Николай Степанович подставил руку, Аннушка оперлась (он снова почувствовал, как ей тяжело двигаться) — и они пошли вокруг фонтана. Плитка под ногами была твёрдая, но шаги не отдавались — как будто ноги ступали по настоящему ковру.
Фонтан — похоже, что это действительно был именно фонтан, вот и трубки торчат, из которых должны бить струи, — при ближайшем рассмотрении оказался ещё сложнее и ещё прекраснее. Бронзовый ствол, сучья и ветки наверняка не копировали какое-то конкретное живое дерево, а как бы создавали дерево заново, как будто в мире ещё никогда не было деревьев. Вначале это было трудно понять, но теперь каждая чешуйка коры, каждый изгиб ветви притягивали взгляд. Листья, среди которых не было двух одинаковых, вырезанные из разноцветных камней, висели на тёмных серебряных кольцах. Бассейн фонтана был не круглый, а скорее сердцевидный, и на дне его в кажущемся беспорядке лежали крупные речные окатыши…

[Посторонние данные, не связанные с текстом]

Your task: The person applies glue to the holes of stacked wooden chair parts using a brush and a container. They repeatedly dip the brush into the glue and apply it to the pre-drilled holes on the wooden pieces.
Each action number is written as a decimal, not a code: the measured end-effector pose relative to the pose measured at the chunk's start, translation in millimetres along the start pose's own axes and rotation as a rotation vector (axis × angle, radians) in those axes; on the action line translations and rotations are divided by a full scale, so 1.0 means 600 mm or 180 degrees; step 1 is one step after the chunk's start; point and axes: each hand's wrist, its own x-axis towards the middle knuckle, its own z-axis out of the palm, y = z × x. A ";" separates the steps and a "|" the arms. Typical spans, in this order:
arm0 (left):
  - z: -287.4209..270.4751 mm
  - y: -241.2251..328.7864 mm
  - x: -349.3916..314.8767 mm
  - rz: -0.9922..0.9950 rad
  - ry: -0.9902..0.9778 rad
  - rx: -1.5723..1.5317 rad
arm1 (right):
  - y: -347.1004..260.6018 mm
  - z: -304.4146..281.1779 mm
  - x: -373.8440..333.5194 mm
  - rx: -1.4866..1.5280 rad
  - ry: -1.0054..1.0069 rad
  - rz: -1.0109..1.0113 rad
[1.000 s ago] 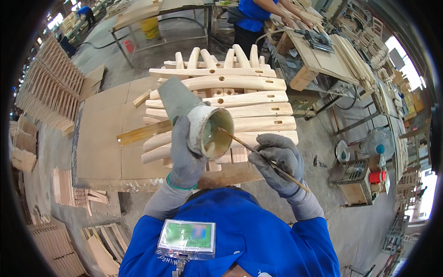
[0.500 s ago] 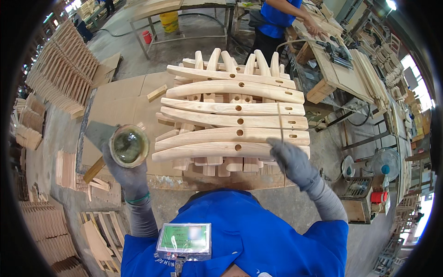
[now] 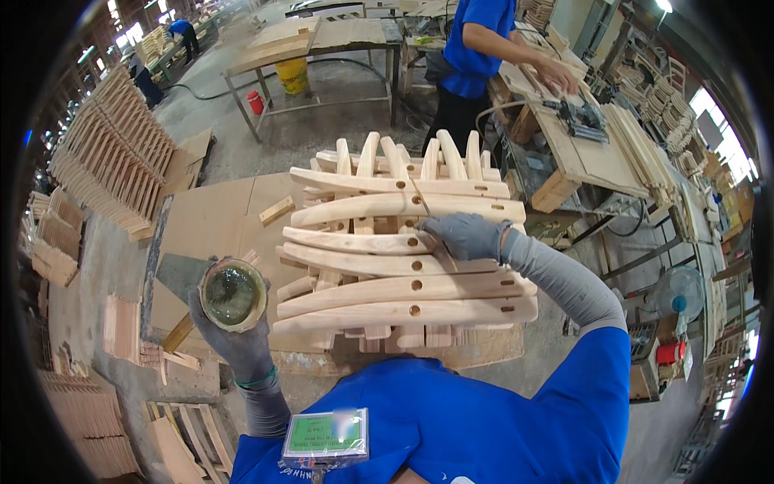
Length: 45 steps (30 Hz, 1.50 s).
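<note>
I can see L hand (image 3: 243, 340) grasping a cup (image 3: 261, 300) w/ greenish liquid (image 3: 230, 297), left of the wood pcs (image 3: 355, 290) on the tabletop (image 3: 214, 226); R hand (image 3: 466, 236) over those pcs, pinching a thin stick (image 3: 420, 198) nr some holes (image 3: 412, 242).

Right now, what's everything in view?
Cup: one, pale, in left hand
Stick: one, brown, in right hand
Curved pieces: six on top, more beneath, pale wood, centre
Flat plate: one, grey, left of cup
Strip: one, brown, below plate
Worktable: one, brown, under curved pieces
Bucket: one, yellow, under far table
Container: one, red, beside bucket
Wood stacks: several, tan, both sides
Co-workers: at least two, blue shirts, background
Badge: one, green and white, bottom
Left hand: one, grey glove, left
Right hand: one, grey glove, centre
</note>
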 end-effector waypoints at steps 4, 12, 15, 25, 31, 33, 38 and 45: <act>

— Поразительно, — прошептал Николай Степанович. — Такая драгоценность — и просто на площади. Может быть, это площадь дворца?
Аннушка кивнула.
— Подожди… — сказал Николай Степанович. — Солнце. Был рассвет?
— Нет, — сказала Аннушка. — Просто рассеялась дымка, и оно уже было на небе.
— Так-так. Значит, с расчётом времени я просто ошибся. Мы гораздо ближе к Испании. Марокко, Ливия, Тунис? Возможно… Но почему же нет связи?